2014 Africa Writes #P&P – Ama Ata Aidoo in Conversation: Review.

AiW note: this review of the great Ama Ata Aidoo in conversation with Dr Wangui wa Goro at Africa Writes’ 2014 edition is the second of our cast backs to our attendance at the Festival over the years, in the run up to the digital conversations of Africa Writes 2020. You can see the full timetable of what we’ve got planned for the weekend – the first weekend in July, when the in-person Festival is normally held – here.

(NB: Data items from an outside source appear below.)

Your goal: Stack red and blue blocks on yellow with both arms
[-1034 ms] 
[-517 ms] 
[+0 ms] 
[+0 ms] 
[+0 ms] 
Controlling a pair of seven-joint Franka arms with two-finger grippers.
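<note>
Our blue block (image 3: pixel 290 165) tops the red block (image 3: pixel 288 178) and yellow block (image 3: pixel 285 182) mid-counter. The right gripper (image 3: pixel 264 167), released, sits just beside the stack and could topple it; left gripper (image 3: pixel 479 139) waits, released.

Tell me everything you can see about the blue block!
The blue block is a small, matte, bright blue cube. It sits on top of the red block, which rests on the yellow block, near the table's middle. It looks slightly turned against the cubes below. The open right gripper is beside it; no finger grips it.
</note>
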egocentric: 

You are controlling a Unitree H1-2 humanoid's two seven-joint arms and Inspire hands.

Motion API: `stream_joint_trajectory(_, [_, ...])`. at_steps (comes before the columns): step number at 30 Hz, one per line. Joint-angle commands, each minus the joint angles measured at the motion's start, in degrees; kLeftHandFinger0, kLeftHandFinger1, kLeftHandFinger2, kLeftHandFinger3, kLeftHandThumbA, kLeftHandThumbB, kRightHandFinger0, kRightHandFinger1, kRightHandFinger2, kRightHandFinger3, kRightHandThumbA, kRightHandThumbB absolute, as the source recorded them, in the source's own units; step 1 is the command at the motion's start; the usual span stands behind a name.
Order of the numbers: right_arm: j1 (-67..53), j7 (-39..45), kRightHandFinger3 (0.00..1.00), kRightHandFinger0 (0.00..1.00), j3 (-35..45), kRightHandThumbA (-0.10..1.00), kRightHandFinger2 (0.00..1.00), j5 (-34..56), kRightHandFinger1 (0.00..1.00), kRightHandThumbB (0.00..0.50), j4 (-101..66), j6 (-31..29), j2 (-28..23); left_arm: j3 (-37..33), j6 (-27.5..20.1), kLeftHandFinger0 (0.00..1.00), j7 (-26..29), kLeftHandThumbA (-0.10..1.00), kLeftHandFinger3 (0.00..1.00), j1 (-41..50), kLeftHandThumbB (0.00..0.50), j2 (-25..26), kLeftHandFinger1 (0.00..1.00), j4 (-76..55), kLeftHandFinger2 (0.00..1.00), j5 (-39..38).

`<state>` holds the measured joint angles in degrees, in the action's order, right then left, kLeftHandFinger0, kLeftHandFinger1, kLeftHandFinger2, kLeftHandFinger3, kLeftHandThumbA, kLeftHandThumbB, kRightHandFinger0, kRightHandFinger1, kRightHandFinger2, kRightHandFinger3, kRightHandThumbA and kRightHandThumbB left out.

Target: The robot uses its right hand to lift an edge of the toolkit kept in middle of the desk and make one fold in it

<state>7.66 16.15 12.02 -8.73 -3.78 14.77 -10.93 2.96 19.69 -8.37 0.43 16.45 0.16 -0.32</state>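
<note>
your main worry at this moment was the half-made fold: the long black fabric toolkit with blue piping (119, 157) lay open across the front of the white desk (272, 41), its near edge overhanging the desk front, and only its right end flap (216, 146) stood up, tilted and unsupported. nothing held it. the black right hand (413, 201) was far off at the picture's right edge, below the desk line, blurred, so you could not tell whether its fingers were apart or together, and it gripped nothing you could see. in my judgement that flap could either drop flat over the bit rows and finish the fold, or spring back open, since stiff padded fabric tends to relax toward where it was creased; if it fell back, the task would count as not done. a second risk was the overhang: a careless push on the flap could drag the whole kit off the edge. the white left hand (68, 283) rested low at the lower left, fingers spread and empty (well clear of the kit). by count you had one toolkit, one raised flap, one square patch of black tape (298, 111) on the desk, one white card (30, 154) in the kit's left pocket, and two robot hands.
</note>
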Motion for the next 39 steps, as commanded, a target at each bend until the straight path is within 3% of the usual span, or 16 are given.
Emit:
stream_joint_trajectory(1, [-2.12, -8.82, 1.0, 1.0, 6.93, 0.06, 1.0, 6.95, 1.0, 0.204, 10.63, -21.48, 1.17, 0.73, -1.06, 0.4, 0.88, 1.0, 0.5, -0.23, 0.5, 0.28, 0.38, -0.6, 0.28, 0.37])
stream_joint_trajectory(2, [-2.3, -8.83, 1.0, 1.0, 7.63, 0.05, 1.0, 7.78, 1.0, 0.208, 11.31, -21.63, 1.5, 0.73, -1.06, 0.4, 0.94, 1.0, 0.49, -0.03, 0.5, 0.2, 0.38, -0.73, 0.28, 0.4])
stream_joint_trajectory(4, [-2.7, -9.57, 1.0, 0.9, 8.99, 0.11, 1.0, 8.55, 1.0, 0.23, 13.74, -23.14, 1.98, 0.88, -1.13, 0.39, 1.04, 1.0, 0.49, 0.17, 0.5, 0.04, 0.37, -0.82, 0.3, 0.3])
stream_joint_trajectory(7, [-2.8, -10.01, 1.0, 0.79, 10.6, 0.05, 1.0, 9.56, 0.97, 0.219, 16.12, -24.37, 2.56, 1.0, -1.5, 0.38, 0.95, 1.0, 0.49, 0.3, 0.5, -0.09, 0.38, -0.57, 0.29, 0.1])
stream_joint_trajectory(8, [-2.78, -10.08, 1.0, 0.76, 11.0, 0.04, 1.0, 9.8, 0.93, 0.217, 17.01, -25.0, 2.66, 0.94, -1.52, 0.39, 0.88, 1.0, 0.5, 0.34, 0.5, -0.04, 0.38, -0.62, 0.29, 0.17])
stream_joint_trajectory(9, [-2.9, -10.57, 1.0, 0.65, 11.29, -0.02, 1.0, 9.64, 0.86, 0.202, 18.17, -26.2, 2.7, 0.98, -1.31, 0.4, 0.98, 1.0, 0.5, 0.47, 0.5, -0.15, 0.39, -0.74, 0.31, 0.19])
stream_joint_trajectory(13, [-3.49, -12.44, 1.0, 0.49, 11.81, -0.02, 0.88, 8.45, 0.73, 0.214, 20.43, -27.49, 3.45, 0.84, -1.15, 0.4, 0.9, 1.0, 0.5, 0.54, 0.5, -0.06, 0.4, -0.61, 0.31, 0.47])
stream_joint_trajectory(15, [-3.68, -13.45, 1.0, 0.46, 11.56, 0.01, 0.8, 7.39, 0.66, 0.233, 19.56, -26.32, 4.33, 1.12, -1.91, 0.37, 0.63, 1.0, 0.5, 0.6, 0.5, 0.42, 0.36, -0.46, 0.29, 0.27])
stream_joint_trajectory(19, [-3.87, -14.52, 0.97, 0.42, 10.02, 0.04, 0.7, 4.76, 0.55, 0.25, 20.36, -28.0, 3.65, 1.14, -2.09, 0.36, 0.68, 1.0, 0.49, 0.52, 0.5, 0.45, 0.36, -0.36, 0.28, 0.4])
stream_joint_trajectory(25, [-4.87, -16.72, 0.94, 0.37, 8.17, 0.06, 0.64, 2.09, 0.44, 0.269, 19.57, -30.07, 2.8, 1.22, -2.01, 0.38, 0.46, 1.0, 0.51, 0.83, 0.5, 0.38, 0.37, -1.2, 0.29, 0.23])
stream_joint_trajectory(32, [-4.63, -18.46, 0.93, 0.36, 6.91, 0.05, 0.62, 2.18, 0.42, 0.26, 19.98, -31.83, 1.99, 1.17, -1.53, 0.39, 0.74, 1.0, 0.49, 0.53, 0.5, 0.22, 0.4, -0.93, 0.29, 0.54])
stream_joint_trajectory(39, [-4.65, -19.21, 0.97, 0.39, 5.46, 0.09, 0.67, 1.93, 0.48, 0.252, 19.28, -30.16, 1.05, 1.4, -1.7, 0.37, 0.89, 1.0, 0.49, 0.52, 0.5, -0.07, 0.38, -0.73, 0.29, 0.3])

We are especially delighted to re-run this post covering Aidoo as the headline event of the 2014 Africa Writes: in May this year (2020), we celebrated the launch of Between the Generations–An Anthology for Ama Ata Aidoo at 80 (2020), due to be hosted by Nigerian Nobel Laureate, Professor Wole Soyinka in March, and affected by the books #COVOID in the lockdown measures imposed by the pandemic.

We were able to catch up with the book’s editor, Ivor Agyeman-Duah, and some contributors – Ray Ndebi, Ayesha Harruna Attah, and Martin Egblewogbe – for their Words on the Times, an AiW Q&A that we’ve been offering as a space for our communities to share experiences of our altering spaces and working lives. See those responses and more on Aidoo’s influential and incredible career here: Q&A: Between the Generations- An Anthology for Ama Ata Aidoo at 80.

C. Africa Writes.

Africa Writes 2014 opened with a heady mix of femininity, politics and poetry on 11th July when Warsan Shire, London’s Young Poet Laureate joined an exciting line-up of voices to reclaim the feminine voice in literature.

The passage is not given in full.